- 1University of Florence, School of Agriculture, Department of Agriculture, Food, Environment and Forestry (DAGRI), Florence-Firenze, Italy (daniele.penna@unifi.it)
- 2Forest Engineering Resources and Management Department, Oregon State University, Corvallis, OR, USA
Forested catchments represent major hydrological hotspots worldwide, supplying a large proportion of global freshwater resources while delivering the highest water quality among land-cover types and a wide range of water-related ecosystem services. Understanding the controls on runoff processes in forested catchments is therefore essential for land, water, and forest management. Despite nearly a century of experimental and modelling research on the hydrological functioning of forested catchments, existing knowledge is largely derived from individual sites or limited intercomparison studies, and a coherent global synthesis of runoff processes has been lacking.

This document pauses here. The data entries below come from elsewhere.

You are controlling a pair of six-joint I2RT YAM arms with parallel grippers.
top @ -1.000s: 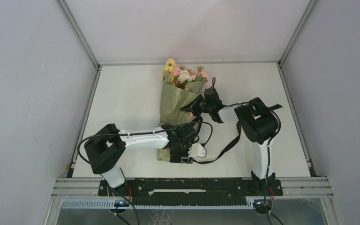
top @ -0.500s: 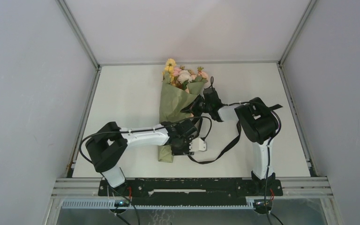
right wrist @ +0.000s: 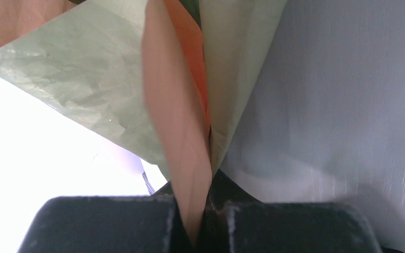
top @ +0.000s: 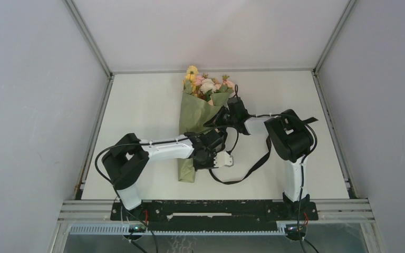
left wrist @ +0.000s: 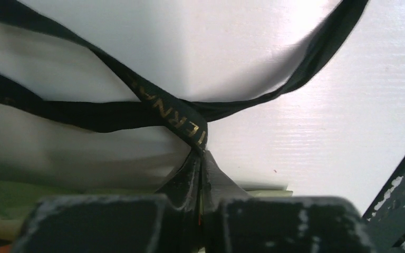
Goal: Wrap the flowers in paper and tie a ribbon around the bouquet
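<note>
The bouquet lies on the white table, an olive-green paper (top: 194, 113) cone with the flowers (top: 206, 84) sticking out at its far end. My right gripper (top: 219, 120) is shut on the cone's right edge; the right wrist view shows the paper (right wrist: 84, 68) with its peach reverse pinched at that gripper (right wrist: 202, 182). The black ribbon (top: 253, 165) loops from the right arm down to the cone's narrow end. My left gripper (top: 210, 164) is shut on the ribbon (left wrist: 153, 100) where two strands cross, at the tips of this gripper (left wrist: 201, 154).
Metal frame rails border the table (top: 137, 105) on the left and right, with grey walls behind. A black mounting bar (top: 211, 210) with both arm bases runs along the near edge. The green paper's narrow end (top: 186, 173) lies beside my left wrist.
My left gripper has closed on the ribbon and shifted slightly away from the near edge, beside the cone's narrow end. The ribbon loop has drawn in a little. The right arm holds still.
</note>
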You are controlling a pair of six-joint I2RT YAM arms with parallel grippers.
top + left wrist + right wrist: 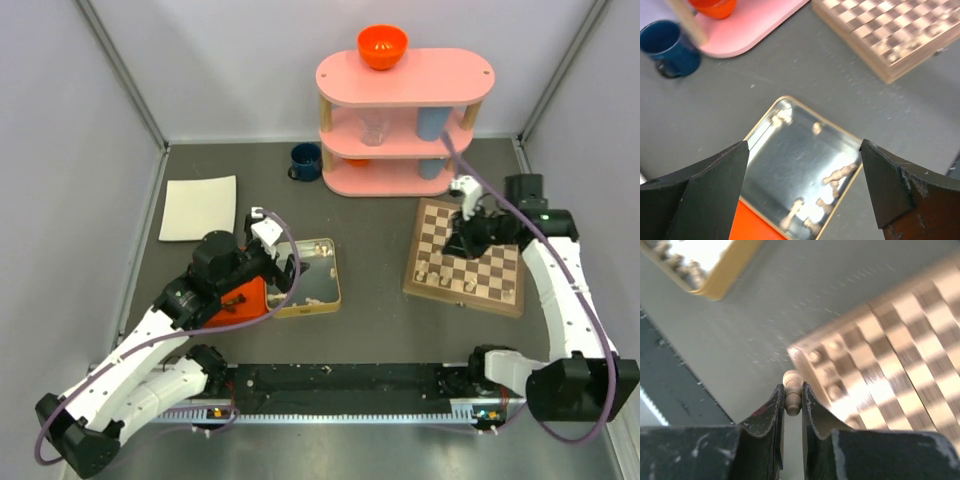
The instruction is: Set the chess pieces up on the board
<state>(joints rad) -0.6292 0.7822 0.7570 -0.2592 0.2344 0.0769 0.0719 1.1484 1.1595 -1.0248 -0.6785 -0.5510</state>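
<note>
The board (490,270) lies at the right of the table, with a few chess pieces (424,272) standing along its near-left edge. My right gripper (463,238) hovers over it. In the right wrist view the right gripper (792,390) is shut on a pale cream chess piece (791,378), held just off the board's (890,350) corner, where cream pieces (814,357) stand. My left gripper (804,145) is wide open above the silver tin (785,155), nothing between its fingers. Several cream pieces (840,174) lie in the tin.
An orange tray (757,227) lies against the tin's near side. A blue mug (305,161) and a pink three-tier shelf (405,80) carrying an orange bowl (382,46) stand at the back. A white cloth (198,207) lies at the left.
</note>
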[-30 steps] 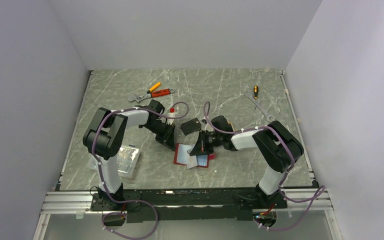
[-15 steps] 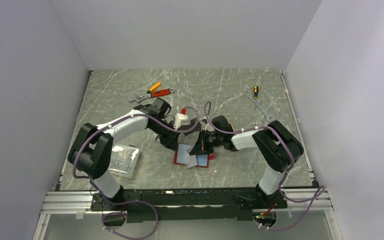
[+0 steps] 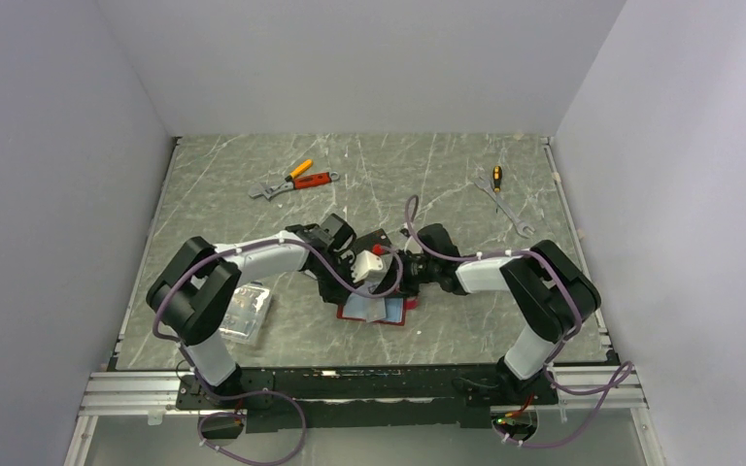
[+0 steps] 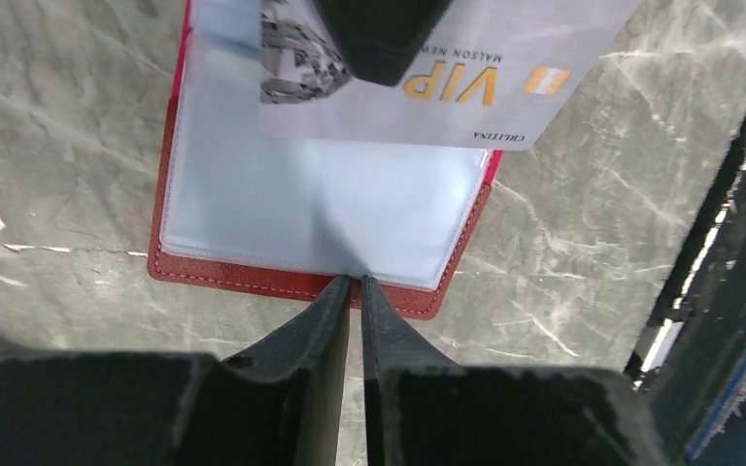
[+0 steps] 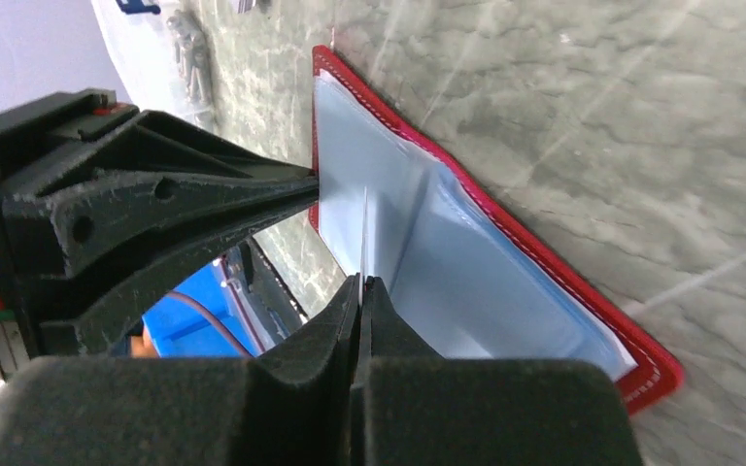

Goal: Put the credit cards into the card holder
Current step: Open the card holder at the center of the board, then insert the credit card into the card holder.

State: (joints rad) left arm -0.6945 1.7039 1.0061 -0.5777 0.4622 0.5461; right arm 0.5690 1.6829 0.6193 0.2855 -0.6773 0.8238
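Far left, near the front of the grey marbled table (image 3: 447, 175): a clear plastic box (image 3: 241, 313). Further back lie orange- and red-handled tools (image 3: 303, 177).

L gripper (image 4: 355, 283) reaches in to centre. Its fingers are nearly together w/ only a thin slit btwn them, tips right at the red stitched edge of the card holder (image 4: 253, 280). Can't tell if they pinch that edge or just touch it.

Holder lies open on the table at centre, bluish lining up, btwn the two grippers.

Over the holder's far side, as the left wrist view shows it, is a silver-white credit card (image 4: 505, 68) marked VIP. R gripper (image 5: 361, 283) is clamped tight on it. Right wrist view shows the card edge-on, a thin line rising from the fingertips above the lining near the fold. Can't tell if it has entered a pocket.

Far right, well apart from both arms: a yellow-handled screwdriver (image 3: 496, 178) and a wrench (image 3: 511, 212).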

Here, I compiled a global database comprising data of 691 forested catchments extracted from 267 peer-reviewed studies published between 1993 and 2024. I used this new and extensive dataset to identify and synthesize the dominant climatic, hydrological, pedological, vegetational, and geological/geomorphological controls on runoff generation, streamflow response, and streamflow prediction. I tested seven classic hypotheses in forest hydrology at the global scale, alongside an original one addressing the dominance of climate as an overarching control and its variability across humid and less humid regions.
The synthesis reveals that threshold behaviors are widespread across forested catchments globally, with soil moisture—often interacting with rainfall—emerging as the dominant driver of nonlinear runoff responses. Tracer-based studies confirm that pre-event water dominates streamflow generation, with groundwater constituting the largest fraction of this contribution, while soil water plays a secondary role. Subsurface flow, often involving preferential flow through macropores and soil pipes, is identified as the most frequent runoff mechanism. Contrary to conventional assumptions, overland flow is not rare in forested catchments: infiltration-excess overland flow, typically associated with arid and/or scarcely vegetated environments, occurs in many of the documented studies, particularly in catchments with low mean annual precipitation and with strong pedological control.

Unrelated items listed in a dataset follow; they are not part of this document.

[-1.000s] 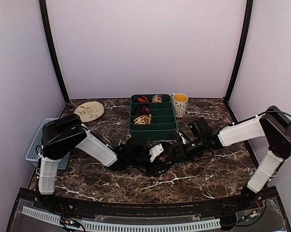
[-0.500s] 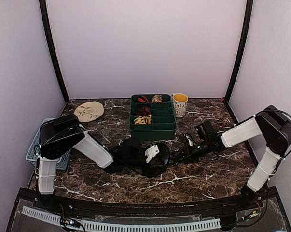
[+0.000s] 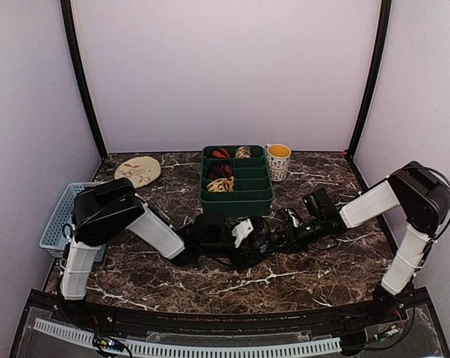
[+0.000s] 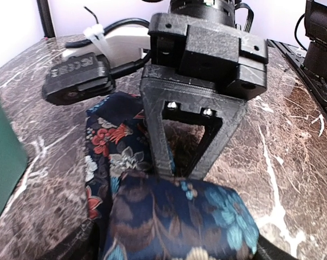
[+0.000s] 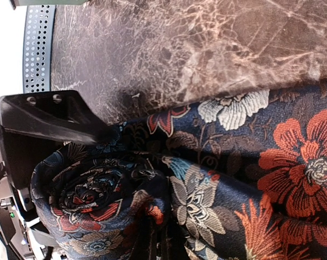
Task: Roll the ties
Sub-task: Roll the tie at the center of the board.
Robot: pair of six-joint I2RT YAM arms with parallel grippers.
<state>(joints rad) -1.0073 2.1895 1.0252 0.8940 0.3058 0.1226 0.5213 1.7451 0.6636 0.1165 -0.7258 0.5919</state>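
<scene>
The floral necktie (image 4: 174, 216) lies partly coiled at the centre of the surface (image 3: 322, 276). The right end effector (image 4: 177, 172), closed, apparently pinches the coil core as a rolling axis. The left end effector (image 3: 254, 240) stands wide, gripping nothing.

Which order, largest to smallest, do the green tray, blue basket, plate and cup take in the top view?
1. green tray
2. plate
3. cup
The blue basket is partly hidden behind the left arm, so I leave it unranked.
</scene>
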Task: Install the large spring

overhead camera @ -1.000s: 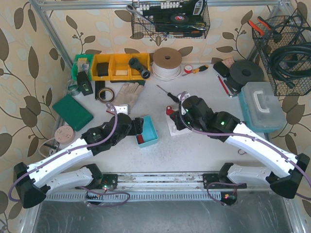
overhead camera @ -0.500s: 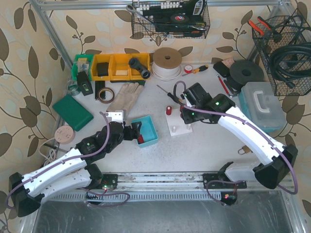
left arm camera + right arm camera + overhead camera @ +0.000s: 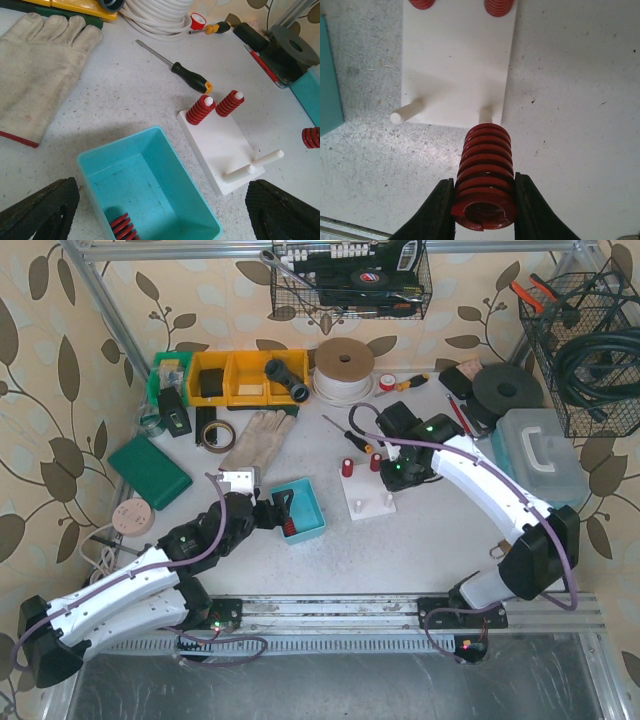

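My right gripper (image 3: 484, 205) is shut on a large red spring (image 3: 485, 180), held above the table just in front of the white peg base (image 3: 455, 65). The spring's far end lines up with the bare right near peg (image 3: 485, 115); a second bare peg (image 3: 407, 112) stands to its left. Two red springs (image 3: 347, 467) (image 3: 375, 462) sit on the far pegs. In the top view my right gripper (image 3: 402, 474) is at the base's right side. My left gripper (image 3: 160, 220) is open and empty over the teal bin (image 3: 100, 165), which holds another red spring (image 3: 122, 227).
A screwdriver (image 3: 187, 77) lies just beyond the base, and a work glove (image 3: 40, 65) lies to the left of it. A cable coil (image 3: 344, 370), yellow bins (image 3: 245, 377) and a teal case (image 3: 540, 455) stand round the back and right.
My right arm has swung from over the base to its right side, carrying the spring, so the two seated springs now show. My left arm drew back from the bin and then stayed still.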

The analysis further shows that hillslope–stream hydrological connectivity is more strongly governed by topographic and vegetation patterns than by climate alone, highlighting the importance of landscape structure in forested environments. Streamflow response magnitude is primarily controlled by geomorphological characteristics and antecedent wetness conditions, in addition to meteorological forcing. Streamflow modelling performance is influenced by a broad combination of controls, with topography and geology exerting slightly stronger effects than soil, vegetation, or climate, reflecting both landscape dominance and model structural assumptions.
Overall, the results reveal the interaction of multiple factors on runoff processes in forested catchments across the planet, highlighting the larger role played by geological/geomorphological, pedological, and hydrological factors in certain processes compared to climate, while the relative importance of vegetation increases under humid conditions. This global synthesis provides new process-based insights, revises long-standing theories, and offers an empirical foundation for advancing our understanding of catchment functioning and improving hydrological modelling in forested catchments worldwide.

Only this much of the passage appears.